● Assigned task
Set down every entry exactly as it stands, omitting any picture.

● Study material
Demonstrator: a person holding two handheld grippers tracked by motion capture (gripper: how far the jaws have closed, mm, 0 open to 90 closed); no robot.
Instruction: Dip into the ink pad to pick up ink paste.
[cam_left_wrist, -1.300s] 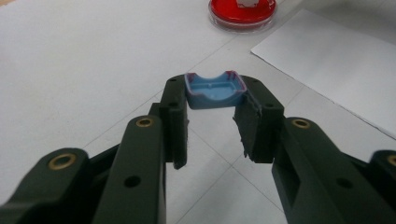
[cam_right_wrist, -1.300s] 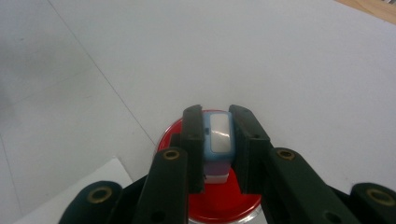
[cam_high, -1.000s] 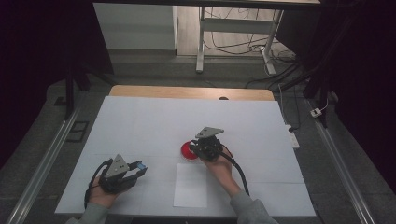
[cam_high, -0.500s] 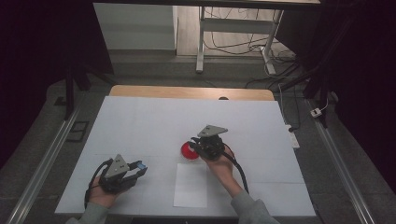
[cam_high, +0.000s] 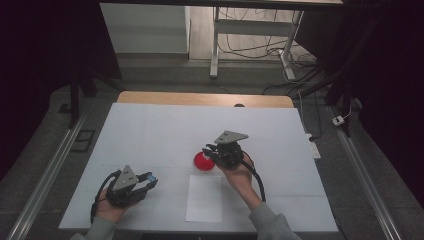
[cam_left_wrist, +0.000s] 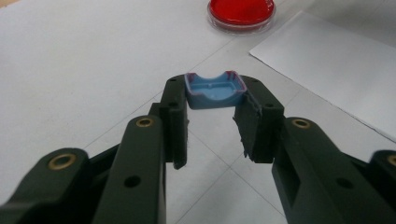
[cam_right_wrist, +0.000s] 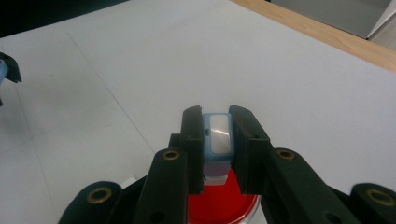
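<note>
A red round dish (cam_high: 203, 162) sits on the white table (cam_high: 150, 130), a little right of centre. My right gripper (cam_high: 210, 151) hovers over the dish's right edge, shut on a small light-blue block (cam_right_wrist: 217, 140) with a shiny face; the red dish (cam_right_wrist: 224, 207) lies just below its jaws. My left gripper (cam_high: 148, 180) rests near the front left, shut on a blue curved cap-like piece (cam_left_wrist: 214, 91). From there the red dish (cam_left_wrist: 241, 11) is farther ahead.
A white paper sheet (cam_high: 204, 198) lies flat in front of the dish, also seen at the right as the paper sheet (cam_left_wrist: 336, 44). A wooden strip (cam_high: 200, 99) borders the table's far edge. Table legs and cables stand on the floor beyond.
</note>
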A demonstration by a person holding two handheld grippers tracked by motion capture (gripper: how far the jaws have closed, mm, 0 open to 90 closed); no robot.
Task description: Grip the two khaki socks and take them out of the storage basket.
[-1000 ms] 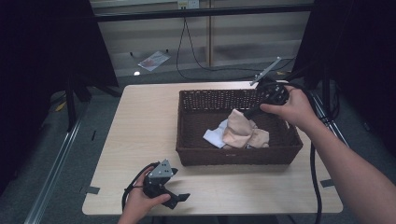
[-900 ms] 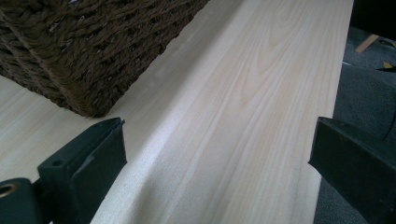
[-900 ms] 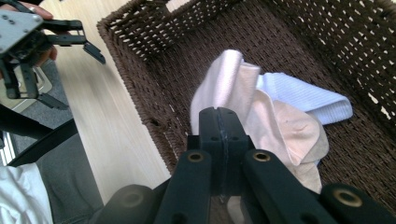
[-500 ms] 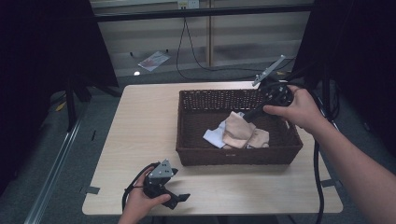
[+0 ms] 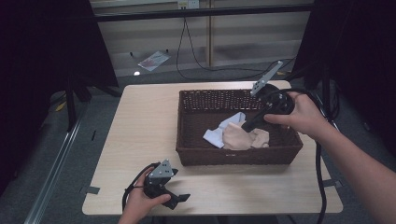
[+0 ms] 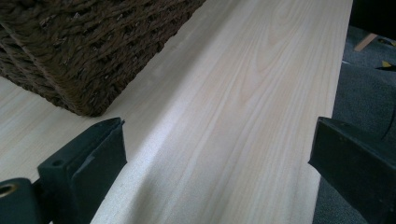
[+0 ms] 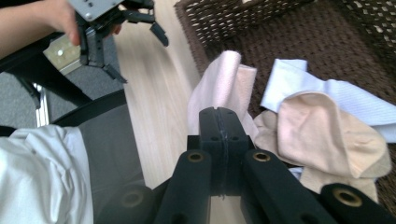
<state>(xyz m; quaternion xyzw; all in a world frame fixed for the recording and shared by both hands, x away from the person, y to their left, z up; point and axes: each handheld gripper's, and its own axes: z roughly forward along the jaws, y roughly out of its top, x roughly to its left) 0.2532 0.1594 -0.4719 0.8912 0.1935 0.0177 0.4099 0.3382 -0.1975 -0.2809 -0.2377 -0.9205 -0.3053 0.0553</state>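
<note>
Jaws first: your right gripper (image 7: 218,122) has its two black jaws pressed flat together, and a pale pink cloth (image 7: 224,88) rises just past their tips, so you appear to be pinching that cloth, though the exact contact is hidden behind the jaws. Your left gripper (image 6: 215,154) has its jaws spread wide, with bare tabletop between them and nothing held.

Your wooden table (image 5: 140,126) carries a dark woven basket (image 5: 224,156) on its right half. Your right hand (image 5: 303,114) reaches over the basket's right rim, and the gripper's jaws angle down into it toward the clothes. Inside the basket lie a beige cloth (image 5: 243,137), crumpled near the middle, and a white cloth (image 5: 219,133) partly under it, to its left. In the right gripper view the beige piece (image 7: 327,135) overlaps the white one (image 7: 327,93), and the pink cloth stands up beside them against the basket's near wall.

Your left hand (image 5: 140,203) rests at the table's near edge, well apart from the basket's front-left corner, which shows in the left gripper view (image 6: 84,51) just beyond the left jaw.
</note>
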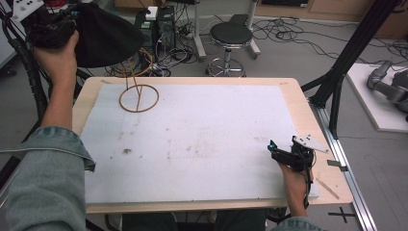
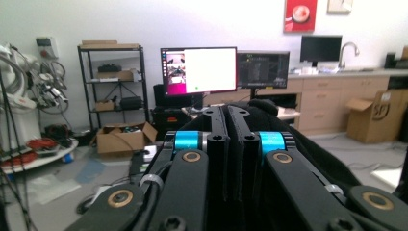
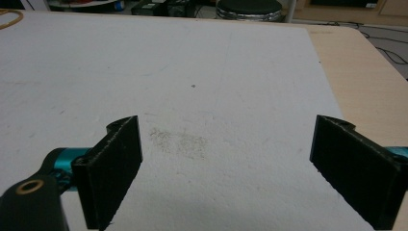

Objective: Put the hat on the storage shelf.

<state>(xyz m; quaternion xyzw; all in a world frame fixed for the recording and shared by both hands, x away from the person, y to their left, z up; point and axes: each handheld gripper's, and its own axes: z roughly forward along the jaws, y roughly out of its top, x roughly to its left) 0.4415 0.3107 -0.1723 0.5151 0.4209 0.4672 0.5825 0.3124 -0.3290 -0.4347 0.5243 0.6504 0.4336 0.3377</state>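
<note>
While the left gripper (image 1: 50, 31) pinches the black hat (image 1: 108, 36) high at eleven o'clock, its thin hold could slip. Then the hat would miss the wooden stand (image 1: 138, 96); the right gripper (image 1: 284, 153) rests wide open at four o'clock.

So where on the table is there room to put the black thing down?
Almost anywhere on the white sheet. The whole middle is bare, from the wooden ring stand at the far left corner across to the right tool, which rests open near the right edge. The left tool holds the black cloth up beyond that far left corner.
</note>
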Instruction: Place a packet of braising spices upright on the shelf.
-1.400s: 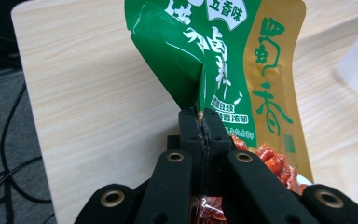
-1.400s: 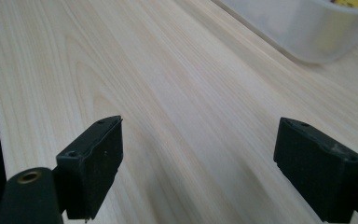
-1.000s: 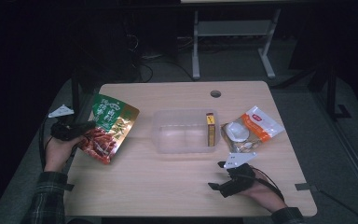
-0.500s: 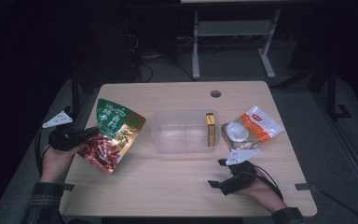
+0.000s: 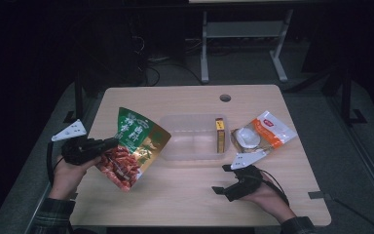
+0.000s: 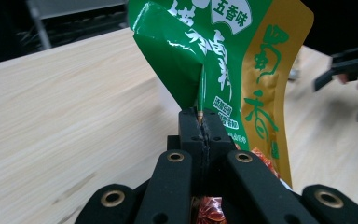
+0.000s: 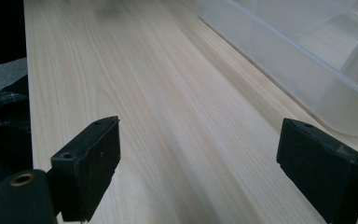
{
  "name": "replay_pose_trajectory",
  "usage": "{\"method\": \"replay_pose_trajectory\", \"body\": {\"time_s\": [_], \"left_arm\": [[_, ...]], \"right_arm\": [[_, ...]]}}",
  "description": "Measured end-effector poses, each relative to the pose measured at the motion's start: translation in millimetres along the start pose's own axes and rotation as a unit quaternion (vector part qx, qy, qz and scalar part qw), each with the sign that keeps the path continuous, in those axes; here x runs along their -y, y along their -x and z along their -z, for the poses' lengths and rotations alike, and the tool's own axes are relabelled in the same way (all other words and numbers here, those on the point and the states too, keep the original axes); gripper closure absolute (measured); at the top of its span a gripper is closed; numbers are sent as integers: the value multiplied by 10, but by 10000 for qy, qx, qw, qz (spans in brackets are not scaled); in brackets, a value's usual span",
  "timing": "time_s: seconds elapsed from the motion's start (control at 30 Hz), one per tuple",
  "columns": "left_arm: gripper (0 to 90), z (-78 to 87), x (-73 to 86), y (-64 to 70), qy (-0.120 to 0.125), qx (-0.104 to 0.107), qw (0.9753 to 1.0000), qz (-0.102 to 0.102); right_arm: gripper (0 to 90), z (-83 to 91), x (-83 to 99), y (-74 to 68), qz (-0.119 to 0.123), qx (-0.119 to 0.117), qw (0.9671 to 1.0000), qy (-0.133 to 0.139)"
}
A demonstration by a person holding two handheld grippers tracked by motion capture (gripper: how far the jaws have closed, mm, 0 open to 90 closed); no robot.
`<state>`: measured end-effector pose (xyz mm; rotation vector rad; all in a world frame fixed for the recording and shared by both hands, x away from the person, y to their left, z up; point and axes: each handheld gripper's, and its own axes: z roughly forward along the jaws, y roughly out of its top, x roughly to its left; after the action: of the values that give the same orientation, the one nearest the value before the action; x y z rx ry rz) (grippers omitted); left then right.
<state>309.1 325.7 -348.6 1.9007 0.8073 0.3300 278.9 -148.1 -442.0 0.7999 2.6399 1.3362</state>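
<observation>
Pouch (image 5: 135, 146), green and gold with red food printed at its low end, hangs off the table (image 5: 185, 204) just left of the clear bin (image 5: 195, 151), its long axis slanting from upper left, the green end, down to the red end nearest the person. The left gripper (image 5: 108, 143) has its jaws closed tight on the pouch's edge. Chinese writing runs down it: "五香味" in a white patch and large gold characters, "香" among them. The right gripper (image 5: 221, 179) rests in front of the bin, jaws wide apart and holding nothing. A yellow box (image 5: 219, 135) stands inside the bin's right end; a white-and-orange packet (image 5: 265, 134) lies right of it.
</observation>
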Motion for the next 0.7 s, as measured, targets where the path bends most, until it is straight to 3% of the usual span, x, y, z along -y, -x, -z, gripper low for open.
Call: {"method": "replay_pose_trajectory", "body": {"time_s": [0.17, 0.43, 0.7], "left_arm": [[900, -144, -68, 166, 6, 234, 9996, -162], [900, -440, -154, 413, -14, 691, 9969, -373], [900, -626, -154, 541, -51, 879, 9951, -456]], "right_arm": [[128, 17, -36, 3, -16, -54, 9998, 174], [129, 24, -108, -18, -25, -130, 9990, 429], [129, -3, -217, -64, 37, -252, 9975, 656]]}}
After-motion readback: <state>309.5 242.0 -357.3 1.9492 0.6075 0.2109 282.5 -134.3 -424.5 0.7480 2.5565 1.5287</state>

● Task answer
Demonstrator: a person holding two handheld grippers tracked by motion capture (gripper: how far the jaws have closed, mm, 0 open to 90 closed); no robot.
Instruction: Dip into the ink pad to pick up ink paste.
[cam_left_wrist, -1.300s] 
[cam_right_wrist, -1.300s] 
[cam_high, -1.000s] 
[cam_high, -0.500s] 
[cam_high, +0.000s] 
[cam_left_wrist, +0.000s] 
[cam_right_wrist, +0.000s] 
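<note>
A red round dish (cam_high: 203, 162) sits on the white table (cam_high: 150, 130), a little right of centre. My right gripper (cam_high: 210, 151) hovers over the dish's right edge, shut on a small light-blue block (cam_right_wrist: 217, 140) with a shiny face; the red dish (cam_right_wrist: 224, 207) lies just below its jaws. My left gripper (cam_high: 148, 180) rests near the front left, shut on a blue curved cap-like piece (cam_left_wrist: 214, 91). From there the red dish (cam_left_wrist: 241, 11) is farther ahead.
A white paper sheet (cam_high: 204, 198) lies flat in front of the dish, also seen at the right as the paper sheet (cam_left_wrist: 336, 44). A wooden strip (cam_high: 200, 99) borders the table's far edge. Table legs and cables stand on the floor beyond.
</note>
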A demonstration by a person holding two handheld grippers tracked by motion capture (gripper: how far the jaws have closed, mm, 0 open to 90 closed); no robot.
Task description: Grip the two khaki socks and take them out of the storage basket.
[-1000 ms] 
[-900 ms] 
[-900 ms] 
[-500 ms] 
[+0 ms] 
[+0 ms] 
[+0 ms] 
<state>(xyz m; quaternion xyzw; all in a world frame fixed for the recording and shared by both hands, x away from the person, y to their left, z up; point and axes: each handheld gripper's, and its own axes: z roughly forward along the jaws, y roughly out of its top, x roughly to its left) 0.2532 0.1594 -0.4719 0.8912 0.1935 0.0177 0.4099 0.3382 -0.1975 -0.2809 -0.2377 -0.9205 -0.3053 0.0553</state>
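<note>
Jaws first: your right gripper (image 7: 218,122) has its two black jaws pressed flat together, and a pale pink cloth (image 7: 224,88) rises just past their tips, so you appear to be pinching that cloth, though the exact contact is hidden behind the jaws. Your left gripper (image 6: 215,154) has its jaws spread wide, with bare tabletop between them and nothing held.

Your wooden table (image 5: 140,126) carries a dark woven basket (image 5: 224,156) on its right half. Your right hand (image 5: 303,114) reaches over the basket's right rim, and the gripper's jaws angle down into it toward the clothes. Inside the basket lie a beige cloth (image 5: 243,137), crumpled near the middle, and a white cloth (image 5: 219,133) partly under it, to its left. In the right gripper view the beige piece (image 7: 327,135) overlaps the white one (image 7: 327,93), and the pink cloth stands up beside them against the basket's near wall.

Your left hand (image 5: 140,203) rests at the table's near edge, well apart from the basket's front-left corner, which shows in the left gripper view (image 6: 84,51) just beyond the left jaw.
</note>
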
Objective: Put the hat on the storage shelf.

<state>(xyz m; quaternion xyzw; all in a world frame fixed for the recording and shared by both hands, x away from the person, y to their left, z up; point and axes: each handheld gripper's, and its own axes: z roughly forward along the jaws, y roughly out of its top, x roughly to its left) 0.4415 0.3107 -0.1723 0.5151 0.4209 0.4672 0.5825 0.3124 -0.3290 -0.4347 0.5243 0.6504 0.4336 0.3377</state>
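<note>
While the left gripper (image 1: 50, 31) pinches the black hat (image 1: 108, 36) high at eleven o'clock, its thin hold could slip. Then the hat would miss the wooden stand (image 1: 138, 96); the right gripper (image 1: 284, 153) rests wide open at four o'clock.

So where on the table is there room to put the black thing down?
Almost anywhere on the white sheet. The whole middle is bare, from the wooden ring stand at the far left corner across to the right tool, which rests open near the right edge. The left tool holds the black cloth up beyond that far left corner.
</note>
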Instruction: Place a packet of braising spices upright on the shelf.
-1.400s: 
-1.400s: 
-1.000s: 
-0.500s: 
+0.000s: 
+0.000s: 
+0.000s: 
{
  "name": "replay_pose_trajectory",
  "usage": "{\"method\": \"replay_pose_trajectory\", \"body\": {\"time_s\": [_], \"left_arm\": [[_, ...]], \"right_arm\": [[_, ...]]}}",
  "description": "Measured end-effector poses, each relative to the pose measured at the motion's start: translation in millimetres along the start pose's own axes and rotation as a unit quaternion (vector part qx, qy, qz and scalar part qw), each with the sign that keeps the path continuous, in those axes; here x runs along their -y, y along their -x and z along their -z, for the poses' lengths and rotations alike, and the tool's own axes are relabelled in the same way (all other words and numbers here, those on the point and the states too, keep the original axes); gripper closure absolute (measured); at the top of its span a gripper is closed; numbers are sent as integers: the value multiplied by 10, but by 10000 for qy, qx, qw, qz (spans in brackets are not scaled); in brackets, a value's usual span",
  "timing": "time_s: seconds elapsed from the motion's start (control at 30 Hz), one per tuple",
  "columns": "left_arm: gripper (0 to 90), z (-78 to 87), x (-73 to 86), y (-64 to 70), qy (-0.120 to 0.125), qx (-0.104 to 0.107), qw (0.9753 to 1.0000), qz (-0.102 to 0.102); right_arm: gripper (0 to 90), z (-83 to 91), x (-83 to 99), y (-74 to 68), qz (-0.119 to 0.123), qx (-0.119 to 0.117), qw (0.9671 to 1.0000), qy (-0.133 to 0.139)"
}
A demonstration by a person holding two handheld grippers tracked by motion capture (gripper: how far the jaws have closed, mm, 0 open to 90 closed); no robot.
`<state>`: measured end-effector pose (xyz mm; rotation vector rad; all in a world frame fixed for the recording and shared by both hands, x away from the person, y to their left, z up; point and axes: each handheld gripper's, and its own axes: z roughly forward along the jaws, y roughly out of its top, x roughly to its left; after the action: of the values that give the same orientation, the one nearest the value before the action; x y z rx ry rz) (grippers omitted); left then right.
<state>309.1 325.7 -348.6 1.9007 0.8073 0.3300 278.9 -148.1 -442.0 0.7999 2.6399 1.3362</state>
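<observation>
Pouch (image 5: 135, 146), green and gold with red food printed at its low end, hangs off the table (image 5: 185, 204) just left of the clear bin (image 5: 195, 151), its long axis slanting from upper left, the green end, down to the red end nearest the person. The left gripper (image 5: 108, 143) has its jaws closed tight on the pouch's edge. Chinese writing runs down it: "五香味" in a white patch and large gold characters, "香" among them. The right gripper (image 5: 221, 179) rests in front of the bin, jaws wide apart and holding nothing. A yellow box (image 5: 219, 135) stands inside the bin's right end; a white-and-orange packet (image 5: 265, 134) lies right of it.
</observation>
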Motion for the next 0.7 s, as measured, targets where the path bends most, until it is straight to 3% of the usual span, x, y, z along -y, -x, -z, gripper low for open.
Call: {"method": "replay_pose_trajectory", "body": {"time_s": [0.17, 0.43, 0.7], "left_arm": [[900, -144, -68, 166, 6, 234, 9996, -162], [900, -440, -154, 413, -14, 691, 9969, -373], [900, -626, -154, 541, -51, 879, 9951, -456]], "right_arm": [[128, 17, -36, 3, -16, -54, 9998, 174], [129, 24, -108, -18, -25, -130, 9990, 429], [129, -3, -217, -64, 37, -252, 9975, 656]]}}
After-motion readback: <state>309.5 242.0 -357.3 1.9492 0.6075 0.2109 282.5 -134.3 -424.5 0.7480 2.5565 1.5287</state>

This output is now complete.